Your objective: Nothing after the line containing "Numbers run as" belongs in the answer; write out exactly every line from the start of the material up to it, including it.

● ● ● ●

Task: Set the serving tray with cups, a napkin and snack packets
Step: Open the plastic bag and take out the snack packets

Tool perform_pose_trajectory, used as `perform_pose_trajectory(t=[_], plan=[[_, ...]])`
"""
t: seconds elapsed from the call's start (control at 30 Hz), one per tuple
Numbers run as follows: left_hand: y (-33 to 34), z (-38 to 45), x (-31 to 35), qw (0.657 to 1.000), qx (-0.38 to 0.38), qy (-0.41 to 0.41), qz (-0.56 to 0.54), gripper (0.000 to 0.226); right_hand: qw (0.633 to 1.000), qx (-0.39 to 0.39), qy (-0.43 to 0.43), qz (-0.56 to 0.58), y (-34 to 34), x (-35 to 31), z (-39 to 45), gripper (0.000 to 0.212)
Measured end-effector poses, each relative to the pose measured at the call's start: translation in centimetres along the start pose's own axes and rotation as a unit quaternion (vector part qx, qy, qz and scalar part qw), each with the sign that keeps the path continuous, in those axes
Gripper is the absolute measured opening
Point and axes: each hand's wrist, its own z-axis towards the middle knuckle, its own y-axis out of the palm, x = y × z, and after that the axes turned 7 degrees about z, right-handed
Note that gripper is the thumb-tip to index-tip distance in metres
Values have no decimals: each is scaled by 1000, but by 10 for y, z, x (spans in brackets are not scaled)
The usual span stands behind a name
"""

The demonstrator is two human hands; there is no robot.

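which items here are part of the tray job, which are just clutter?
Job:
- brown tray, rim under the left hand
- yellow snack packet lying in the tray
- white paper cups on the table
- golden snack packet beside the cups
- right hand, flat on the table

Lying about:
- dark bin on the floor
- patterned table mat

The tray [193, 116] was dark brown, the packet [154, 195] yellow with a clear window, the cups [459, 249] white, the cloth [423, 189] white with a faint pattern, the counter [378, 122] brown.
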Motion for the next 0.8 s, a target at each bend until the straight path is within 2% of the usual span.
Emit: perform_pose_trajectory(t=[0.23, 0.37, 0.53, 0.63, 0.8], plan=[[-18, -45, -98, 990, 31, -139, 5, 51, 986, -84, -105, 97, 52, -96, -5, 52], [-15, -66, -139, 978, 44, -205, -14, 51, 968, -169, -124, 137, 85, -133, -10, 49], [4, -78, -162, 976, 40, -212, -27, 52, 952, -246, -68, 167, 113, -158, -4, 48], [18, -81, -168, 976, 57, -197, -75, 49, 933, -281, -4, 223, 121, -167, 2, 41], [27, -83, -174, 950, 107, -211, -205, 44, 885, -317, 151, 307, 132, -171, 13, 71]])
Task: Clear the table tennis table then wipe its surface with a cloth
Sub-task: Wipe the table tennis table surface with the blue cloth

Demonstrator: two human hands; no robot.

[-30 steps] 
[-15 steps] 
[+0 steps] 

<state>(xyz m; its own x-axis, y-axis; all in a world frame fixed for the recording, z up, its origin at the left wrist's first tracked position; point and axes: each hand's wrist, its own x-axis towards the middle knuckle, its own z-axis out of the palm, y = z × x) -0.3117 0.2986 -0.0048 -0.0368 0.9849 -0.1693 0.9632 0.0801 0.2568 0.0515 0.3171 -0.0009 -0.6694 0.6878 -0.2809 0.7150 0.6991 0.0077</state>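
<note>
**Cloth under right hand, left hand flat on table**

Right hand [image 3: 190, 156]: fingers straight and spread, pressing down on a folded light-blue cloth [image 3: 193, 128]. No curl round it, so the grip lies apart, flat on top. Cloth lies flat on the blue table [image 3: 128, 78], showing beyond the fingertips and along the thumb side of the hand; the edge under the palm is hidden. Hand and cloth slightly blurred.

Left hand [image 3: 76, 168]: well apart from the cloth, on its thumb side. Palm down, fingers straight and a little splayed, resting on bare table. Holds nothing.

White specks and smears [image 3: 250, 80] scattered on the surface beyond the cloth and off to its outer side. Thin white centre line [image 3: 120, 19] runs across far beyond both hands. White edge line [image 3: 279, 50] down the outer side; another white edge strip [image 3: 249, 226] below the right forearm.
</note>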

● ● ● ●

Exercise response:
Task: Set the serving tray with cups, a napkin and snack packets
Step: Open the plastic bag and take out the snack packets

Tool perform_pose_trajectory, used as `perform_pose_trajectory(t=[_], plan=[[_, ...]])`
"""
t: seconds elapsed from the call's start (control at 30 Hz), one per tuple
Numbers run as follows: left_hand: y (-33 to 34), z (-38 to 45), x (-31 to 35), qw (0.657 to 1.000), qx (-0.38 to 0.38), qy (-0.41 to 0.41), qz (-0.56 to 0.54), gripper (0.000 to 0.226); right_hand: qw (0.633 to 1.000), qx (-0.39 to 0.39), qy (-0.43 to 0.43), qz (-0.56 to 0.58), y (-34 to 34), x (-35 to 31), z (-39 to 45), gripper (0.000 to 0.212)

No further response is needed.